EXERCISE BRIEF: Wherever a line below holds the word "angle", copy that line.

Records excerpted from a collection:
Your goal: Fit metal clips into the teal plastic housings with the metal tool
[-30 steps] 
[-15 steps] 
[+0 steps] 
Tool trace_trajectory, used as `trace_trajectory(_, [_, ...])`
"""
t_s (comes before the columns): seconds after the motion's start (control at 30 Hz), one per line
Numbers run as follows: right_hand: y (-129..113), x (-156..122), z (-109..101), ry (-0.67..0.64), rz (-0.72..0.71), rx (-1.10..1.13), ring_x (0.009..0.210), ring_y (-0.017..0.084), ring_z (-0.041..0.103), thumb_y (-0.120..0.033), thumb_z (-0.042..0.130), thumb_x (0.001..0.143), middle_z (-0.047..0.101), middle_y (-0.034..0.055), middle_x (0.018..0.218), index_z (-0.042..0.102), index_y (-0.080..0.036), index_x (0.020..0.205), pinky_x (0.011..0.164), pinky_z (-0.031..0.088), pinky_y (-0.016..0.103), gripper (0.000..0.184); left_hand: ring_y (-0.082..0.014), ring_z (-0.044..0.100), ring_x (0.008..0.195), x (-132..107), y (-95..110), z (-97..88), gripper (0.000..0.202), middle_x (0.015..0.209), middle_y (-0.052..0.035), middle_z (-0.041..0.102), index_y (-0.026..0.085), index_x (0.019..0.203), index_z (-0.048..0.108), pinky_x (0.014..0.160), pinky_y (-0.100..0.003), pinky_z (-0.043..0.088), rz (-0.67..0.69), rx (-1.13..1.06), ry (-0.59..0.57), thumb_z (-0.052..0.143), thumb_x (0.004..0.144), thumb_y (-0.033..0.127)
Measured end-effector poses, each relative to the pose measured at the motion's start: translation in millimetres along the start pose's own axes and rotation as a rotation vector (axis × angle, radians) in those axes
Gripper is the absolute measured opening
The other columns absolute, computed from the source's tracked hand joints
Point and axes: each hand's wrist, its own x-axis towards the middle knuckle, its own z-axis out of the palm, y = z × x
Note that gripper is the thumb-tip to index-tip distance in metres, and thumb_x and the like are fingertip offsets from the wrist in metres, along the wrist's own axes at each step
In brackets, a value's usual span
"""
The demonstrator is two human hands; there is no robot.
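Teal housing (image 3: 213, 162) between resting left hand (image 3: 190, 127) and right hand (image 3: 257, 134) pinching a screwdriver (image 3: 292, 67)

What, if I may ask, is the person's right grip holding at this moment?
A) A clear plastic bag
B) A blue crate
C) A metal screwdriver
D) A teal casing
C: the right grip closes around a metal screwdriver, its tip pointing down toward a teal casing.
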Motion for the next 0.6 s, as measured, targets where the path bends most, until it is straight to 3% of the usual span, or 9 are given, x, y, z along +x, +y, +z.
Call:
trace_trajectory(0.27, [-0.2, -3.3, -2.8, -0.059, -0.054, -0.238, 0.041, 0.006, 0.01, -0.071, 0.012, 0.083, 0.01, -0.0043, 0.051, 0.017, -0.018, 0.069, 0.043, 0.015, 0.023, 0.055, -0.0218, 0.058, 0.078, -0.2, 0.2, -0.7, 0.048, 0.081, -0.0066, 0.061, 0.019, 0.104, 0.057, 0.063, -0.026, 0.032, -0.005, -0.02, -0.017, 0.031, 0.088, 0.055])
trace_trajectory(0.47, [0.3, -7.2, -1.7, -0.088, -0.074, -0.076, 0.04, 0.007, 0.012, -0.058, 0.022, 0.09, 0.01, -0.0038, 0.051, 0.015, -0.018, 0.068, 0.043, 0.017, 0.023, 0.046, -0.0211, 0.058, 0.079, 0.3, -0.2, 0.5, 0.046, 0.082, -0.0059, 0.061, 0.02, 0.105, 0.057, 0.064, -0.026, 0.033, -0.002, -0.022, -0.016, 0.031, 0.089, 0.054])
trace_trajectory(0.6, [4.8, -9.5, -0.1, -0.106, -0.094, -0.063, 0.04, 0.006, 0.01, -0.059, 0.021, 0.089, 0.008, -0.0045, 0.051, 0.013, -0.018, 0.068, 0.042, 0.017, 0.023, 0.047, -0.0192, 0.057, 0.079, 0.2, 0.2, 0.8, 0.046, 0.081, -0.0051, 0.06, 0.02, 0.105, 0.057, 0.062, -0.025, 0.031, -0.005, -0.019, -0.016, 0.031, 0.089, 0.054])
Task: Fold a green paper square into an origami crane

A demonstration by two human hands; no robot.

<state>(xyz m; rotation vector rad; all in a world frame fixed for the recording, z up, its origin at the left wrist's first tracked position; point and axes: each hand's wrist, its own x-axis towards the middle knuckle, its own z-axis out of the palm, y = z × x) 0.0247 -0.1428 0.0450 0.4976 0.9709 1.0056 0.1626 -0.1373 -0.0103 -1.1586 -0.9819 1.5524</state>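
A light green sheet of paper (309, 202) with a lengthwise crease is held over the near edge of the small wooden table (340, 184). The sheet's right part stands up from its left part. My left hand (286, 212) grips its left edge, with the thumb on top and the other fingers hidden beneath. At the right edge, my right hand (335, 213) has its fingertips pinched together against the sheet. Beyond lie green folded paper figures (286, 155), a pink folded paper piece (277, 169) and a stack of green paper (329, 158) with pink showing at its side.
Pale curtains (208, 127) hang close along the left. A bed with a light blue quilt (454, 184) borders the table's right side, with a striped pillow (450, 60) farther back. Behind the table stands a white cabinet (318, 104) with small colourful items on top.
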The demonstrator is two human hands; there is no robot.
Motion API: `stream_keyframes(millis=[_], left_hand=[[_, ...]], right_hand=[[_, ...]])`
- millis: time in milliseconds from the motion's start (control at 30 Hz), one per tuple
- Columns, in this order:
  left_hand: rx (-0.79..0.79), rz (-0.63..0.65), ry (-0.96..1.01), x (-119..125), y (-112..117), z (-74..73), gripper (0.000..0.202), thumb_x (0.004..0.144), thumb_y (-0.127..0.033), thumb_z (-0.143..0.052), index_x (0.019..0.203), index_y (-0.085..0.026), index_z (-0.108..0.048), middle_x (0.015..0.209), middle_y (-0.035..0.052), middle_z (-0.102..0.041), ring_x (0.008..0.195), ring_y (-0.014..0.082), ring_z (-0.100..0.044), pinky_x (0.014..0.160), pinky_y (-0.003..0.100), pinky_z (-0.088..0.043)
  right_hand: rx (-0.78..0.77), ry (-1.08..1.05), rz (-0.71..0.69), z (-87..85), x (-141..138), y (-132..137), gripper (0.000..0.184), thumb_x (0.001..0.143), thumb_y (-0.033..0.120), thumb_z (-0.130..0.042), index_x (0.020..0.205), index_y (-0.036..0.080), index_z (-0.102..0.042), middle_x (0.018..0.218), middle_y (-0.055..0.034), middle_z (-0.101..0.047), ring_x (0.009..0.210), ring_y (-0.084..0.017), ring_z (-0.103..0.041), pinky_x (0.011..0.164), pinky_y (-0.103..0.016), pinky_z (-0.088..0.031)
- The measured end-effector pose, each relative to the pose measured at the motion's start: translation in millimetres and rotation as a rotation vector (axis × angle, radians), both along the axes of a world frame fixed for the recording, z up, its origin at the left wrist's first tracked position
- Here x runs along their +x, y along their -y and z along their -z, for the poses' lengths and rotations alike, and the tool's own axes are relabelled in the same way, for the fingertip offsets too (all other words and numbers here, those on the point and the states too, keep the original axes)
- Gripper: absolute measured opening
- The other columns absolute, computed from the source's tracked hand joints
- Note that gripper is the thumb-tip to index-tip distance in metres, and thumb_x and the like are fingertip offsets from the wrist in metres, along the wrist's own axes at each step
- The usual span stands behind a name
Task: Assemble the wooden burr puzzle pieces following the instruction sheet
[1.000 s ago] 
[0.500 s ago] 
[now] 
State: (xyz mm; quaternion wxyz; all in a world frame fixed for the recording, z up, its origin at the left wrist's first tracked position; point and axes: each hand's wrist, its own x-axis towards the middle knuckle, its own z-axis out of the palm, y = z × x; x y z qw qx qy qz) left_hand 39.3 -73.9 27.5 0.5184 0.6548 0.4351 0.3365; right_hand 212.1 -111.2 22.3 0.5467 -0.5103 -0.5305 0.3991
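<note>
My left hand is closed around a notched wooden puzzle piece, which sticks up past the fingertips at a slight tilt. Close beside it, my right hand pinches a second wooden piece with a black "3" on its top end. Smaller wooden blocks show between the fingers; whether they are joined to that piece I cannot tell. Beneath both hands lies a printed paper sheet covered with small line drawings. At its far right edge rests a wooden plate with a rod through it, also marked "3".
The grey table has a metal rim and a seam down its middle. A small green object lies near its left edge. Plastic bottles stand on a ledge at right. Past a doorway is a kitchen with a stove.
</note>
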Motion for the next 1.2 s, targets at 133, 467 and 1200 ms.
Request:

SOLUTION FOR THIS TASK:
Measured end-effector poses, each relative to the pose measured at the motion's start: translation in millimetres along the start pose's own axes and rotation as a rotation vector (axis × angle, radians) in those axes
- The measured end-effector pose, each relative to the pose measured at the motion's start: translation in millimetres and rotation as a rotation vector (axis × angle, radians), both along the axes of a world frame fixed for the recording, z up, its origin at the left wrist's first tracked position

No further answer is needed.